» TRY IT: The full listing must be reproduced exactly as given.

------ SUPPLIED INFORMATION

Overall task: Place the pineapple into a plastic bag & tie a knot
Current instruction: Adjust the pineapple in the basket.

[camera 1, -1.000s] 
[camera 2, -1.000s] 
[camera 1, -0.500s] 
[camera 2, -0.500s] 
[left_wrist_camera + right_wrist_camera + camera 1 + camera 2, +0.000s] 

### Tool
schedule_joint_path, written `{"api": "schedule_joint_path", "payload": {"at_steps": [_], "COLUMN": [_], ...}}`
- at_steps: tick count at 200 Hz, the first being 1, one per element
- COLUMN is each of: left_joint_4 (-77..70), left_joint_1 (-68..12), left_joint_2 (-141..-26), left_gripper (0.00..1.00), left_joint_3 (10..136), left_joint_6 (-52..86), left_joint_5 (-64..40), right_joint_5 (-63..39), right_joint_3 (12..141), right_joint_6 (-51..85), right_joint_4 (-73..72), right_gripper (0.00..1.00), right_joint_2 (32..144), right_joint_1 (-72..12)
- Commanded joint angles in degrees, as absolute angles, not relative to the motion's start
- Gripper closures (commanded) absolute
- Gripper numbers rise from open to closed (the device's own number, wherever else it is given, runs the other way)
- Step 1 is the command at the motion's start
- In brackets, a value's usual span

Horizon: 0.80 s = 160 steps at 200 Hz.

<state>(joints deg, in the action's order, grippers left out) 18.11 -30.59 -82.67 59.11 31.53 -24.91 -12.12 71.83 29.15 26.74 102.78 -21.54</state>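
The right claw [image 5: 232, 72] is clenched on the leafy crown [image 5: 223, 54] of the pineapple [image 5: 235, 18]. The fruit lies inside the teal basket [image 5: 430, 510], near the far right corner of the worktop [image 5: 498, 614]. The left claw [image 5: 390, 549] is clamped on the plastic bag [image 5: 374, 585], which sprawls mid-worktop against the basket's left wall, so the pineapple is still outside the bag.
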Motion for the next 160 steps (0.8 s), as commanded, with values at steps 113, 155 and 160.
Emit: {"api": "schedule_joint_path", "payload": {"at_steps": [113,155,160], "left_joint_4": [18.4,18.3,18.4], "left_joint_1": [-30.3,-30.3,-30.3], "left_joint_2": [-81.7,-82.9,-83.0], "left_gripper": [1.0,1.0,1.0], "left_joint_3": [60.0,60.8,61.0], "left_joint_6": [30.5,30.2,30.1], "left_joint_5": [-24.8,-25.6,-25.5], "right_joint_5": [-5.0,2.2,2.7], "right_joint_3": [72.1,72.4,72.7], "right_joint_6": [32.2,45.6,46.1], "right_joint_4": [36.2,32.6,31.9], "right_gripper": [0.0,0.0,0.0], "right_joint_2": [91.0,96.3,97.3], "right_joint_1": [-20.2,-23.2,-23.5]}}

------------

» SOLUTION:
Overall task: Place the pineapple into a plastic bag & tie a knot
Current instruction: Adjust the pineapple in the basket.

[camera 1, -1.000s] 
[camera 2, -1.000s] 
[camera 1, -0.500s] 
[camera 2, -0.500s] 
[left_wrist_camera + right_wrist_camera + camera 1 + camera 2, +0.000s] 

### Tool
schedule_joint_path, written `{"api": "schedule_joint_path", "payload": {"at_steps": [_], "COLUMN": [_], ...}}`
- at_steps: tick count at 200 Hz, the first being 1, one per element
- COLUMN is each of: left_joint_4 (-77..70), left_joint_1 (-68..12), left_joint_2 (-141..-26), left_gripper (0.00..1.00), left_joint_3 (10..136), left_joint_6 (-52..86), left_joint_5 (-64..40), right_joint_5 (-63..39), right_joint_3 (12..141), right_joint_6 (-51..85), right_joint_4 (-73..72), right_gripper (0.00..1.00), right_joint_2 (32..144), right_joint_1 (-72..12)
- Commanded joint angles in degrees, as absolute angles, not relative to the motion's start
- Gripper closures (commanded) absolute
- Gripper numbers rise from open to closed (the device's own number, wherever else it is given, runs the other way)
- Step 1 is the command at the motion's start
- In brackets, a value's usual span

Horizon: 0.80 s = 160 steps at 200 Hz.

<state>(joints deg, in the action's order, grippers left out) 18.11 -30.59 -82.67 59.11 31.53 -24.91 -12.12 71.83 29.15 26.74 102.78 -21.54</state>
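The right claw [image 5: 232, 72] is clenched on the leafy crown [image 5: 223, 54] of the pineapple [image 5: 235, 18]. The fruit lies inside the teal basket [image 5: 430, 510], near the far right corner of the worktop [image 5: 498, 614]. The left claw [image 5: 390, 549] is clamped on the plastic bag [image 5: 374, 585], which sprawls mid-worktop against the basket's left wall, so the pineapple is still outside the bag.
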Motion for the next 160 steps (0.8 s), as commanded, with values at steps 113, 155 and 160.
Emit: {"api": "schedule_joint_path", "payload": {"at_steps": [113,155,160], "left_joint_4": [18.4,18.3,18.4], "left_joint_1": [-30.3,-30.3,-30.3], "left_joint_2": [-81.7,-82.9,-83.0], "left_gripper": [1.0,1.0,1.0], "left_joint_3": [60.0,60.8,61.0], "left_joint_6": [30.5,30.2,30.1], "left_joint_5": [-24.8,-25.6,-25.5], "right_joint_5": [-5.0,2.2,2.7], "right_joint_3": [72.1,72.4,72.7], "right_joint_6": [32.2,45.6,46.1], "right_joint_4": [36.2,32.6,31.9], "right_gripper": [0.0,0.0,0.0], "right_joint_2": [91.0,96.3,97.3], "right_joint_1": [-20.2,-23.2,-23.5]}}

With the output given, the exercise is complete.